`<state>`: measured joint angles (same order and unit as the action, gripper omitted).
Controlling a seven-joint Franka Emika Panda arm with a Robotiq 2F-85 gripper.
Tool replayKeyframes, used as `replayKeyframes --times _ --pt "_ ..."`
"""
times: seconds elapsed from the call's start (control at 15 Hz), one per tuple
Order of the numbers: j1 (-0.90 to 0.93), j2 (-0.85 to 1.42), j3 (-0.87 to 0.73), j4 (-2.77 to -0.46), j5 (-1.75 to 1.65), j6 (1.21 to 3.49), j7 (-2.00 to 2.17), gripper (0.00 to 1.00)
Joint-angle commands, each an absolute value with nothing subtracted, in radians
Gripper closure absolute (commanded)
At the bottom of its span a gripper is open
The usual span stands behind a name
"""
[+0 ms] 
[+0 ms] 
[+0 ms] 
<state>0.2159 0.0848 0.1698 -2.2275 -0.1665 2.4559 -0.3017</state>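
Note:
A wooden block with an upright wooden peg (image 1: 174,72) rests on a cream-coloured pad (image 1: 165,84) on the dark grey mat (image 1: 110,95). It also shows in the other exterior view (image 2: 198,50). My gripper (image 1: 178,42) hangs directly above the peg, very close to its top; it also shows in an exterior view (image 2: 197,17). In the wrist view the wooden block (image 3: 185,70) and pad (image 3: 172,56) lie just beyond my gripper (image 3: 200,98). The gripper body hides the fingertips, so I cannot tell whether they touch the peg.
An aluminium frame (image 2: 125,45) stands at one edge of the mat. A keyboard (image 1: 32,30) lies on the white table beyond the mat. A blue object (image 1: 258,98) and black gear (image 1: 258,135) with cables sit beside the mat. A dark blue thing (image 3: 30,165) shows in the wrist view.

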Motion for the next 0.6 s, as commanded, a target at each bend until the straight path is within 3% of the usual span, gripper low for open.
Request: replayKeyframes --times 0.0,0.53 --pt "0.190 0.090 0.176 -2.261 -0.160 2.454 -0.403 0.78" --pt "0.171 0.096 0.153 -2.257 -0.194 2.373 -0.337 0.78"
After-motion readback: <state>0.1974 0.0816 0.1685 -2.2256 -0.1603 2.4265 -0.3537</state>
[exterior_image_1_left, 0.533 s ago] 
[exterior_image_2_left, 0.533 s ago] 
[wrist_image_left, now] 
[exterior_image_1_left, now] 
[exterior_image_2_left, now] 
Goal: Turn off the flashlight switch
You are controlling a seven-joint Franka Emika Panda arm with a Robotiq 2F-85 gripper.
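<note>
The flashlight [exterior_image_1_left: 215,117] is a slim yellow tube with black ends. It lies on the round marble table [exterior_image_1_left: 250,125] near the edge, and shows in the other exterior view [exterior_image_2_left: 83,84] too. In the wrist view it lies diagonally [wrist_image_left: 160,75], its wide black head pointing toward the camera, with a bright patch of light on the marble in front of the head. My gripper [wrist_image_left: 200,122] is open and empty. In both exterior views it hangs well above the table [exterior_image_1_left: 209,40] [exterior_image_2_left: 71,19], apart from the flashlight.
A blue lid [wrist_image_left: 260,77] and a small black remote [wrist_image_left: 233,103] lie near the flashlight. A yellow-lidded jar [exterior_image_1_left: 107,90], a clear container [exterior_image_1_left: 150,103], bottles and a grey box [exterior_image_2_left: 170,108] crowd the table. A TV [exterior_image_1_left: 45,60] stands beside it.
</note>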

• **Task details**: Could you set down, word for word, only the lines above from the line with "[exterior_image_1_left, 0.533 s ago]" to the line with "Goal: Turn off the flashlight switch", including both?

• **Answer box**:
[exterior_image_1_left, 0.533 s ago] 
[exterior_image_2_left, 0.533 s ago] 
[wrist_image_left, now] 
[exterior_image_1_left, now] 
[exterior_image_2_left, now] 
Goal: Turn off the flashlight switch

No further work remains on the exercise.